• [About this task] Search the material below for the string "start" and copy each line where it appears.

• [The input]
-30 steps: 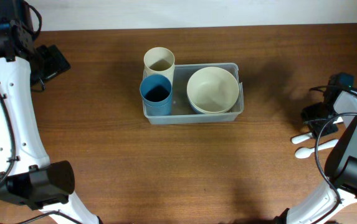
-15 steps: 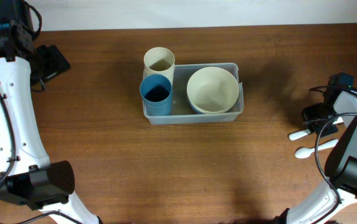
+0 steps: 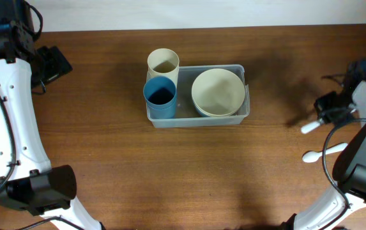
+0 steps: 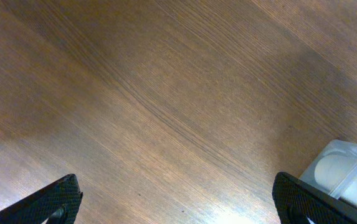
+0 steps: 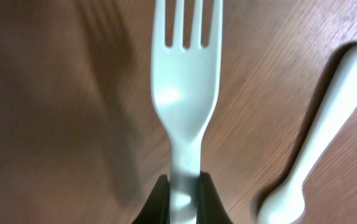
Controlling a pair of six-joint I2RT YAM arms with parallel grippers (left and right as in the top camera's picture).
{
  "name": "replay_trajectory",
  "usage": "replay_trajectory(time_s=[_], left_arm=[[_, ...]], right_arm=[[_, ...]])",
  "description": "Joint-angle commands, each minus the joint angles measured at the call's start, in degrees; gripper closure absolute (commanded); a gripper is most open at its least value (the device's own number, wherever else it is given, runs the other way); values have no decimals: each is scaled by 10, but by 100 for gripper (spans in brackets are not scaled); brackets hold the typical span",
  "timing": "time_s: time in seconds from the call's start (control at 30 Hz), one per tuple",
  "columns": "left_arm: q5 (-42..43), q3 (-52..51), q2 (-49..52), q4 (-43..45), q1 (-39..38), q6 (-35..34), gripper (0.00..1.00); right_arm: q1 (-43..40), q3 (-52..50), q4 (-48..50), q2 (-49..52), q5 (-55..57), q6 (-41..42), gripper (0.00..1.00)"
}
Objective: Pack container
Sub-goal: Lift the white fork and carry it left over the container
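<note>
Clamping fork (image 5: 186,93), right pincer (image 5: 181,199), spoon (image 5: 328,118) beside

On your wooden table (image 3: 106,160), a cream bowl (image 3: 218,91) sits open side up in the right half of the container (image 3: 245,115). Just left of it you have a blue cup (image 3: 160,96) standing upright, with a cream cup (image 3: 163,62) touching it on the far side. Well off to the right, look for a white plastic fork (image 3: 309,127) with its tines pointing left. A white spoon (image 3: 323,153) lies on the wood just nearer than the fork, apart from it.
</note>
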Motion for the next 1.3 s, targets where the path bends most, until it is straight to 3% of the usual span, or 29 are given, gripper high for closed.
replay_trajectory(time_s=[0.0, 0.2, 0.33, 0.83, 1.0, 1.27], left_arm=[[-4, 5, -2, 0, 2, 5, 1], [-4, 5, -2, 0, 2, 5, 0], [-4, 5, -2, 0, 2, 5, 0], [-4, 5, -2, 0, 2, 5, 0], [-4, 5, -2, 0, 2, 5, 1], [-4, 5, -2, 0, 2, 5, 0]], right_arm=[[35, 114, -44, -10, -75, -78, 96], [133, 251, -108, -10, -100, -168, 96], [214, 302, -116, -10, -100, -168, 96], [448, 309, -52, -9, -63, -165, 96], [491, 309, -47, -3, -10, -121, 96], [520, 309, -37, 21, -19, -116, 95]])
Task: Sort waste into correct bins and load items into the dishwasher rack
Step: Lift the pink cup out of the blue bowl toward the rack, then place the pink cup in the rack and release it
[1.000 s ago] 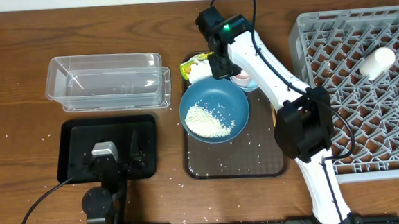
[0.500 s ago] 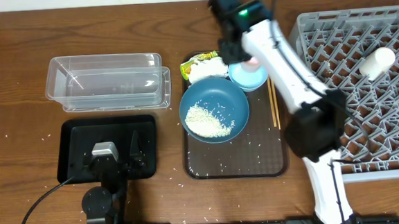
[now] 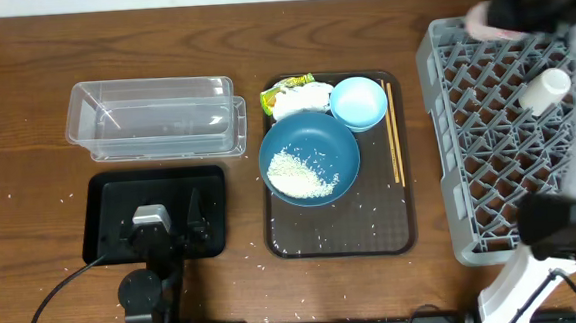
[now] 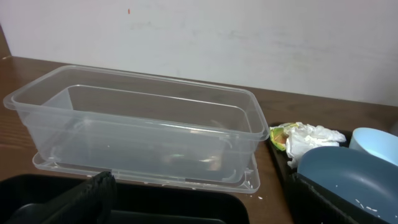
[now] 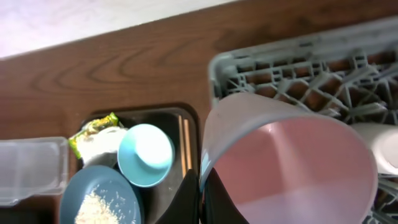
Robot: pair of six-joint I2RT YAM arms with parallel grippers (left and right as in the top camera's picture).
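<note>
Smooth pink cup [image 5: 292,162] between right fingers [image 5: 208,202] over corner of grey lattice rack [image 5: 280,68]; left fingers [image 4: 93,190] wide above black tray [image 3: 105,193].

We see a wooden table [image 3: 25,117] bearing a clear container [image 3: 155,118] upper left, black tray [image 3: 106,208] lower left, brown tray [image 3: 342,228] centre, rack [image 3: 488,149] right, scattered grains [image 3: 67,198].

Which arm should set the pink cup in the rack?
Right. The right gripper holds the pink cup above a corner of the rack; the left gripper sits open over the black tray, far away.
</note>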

• [The answer]
  "description": "Joint-angle commands, each minus the joint angles measured at the call's start, in degrees; gripper closure absolute (commanded); a gripper is most open at its least value (the device's own number, wherever else it is given, runs the other way); values have no decimals: each is scaled by 10, but by 100 for gripper (spans in brackets are not scaled); brackets hold the typical span",
  "timing": "time_s: time in seconds from the call's start (control at 30 Hz), one per tuple",

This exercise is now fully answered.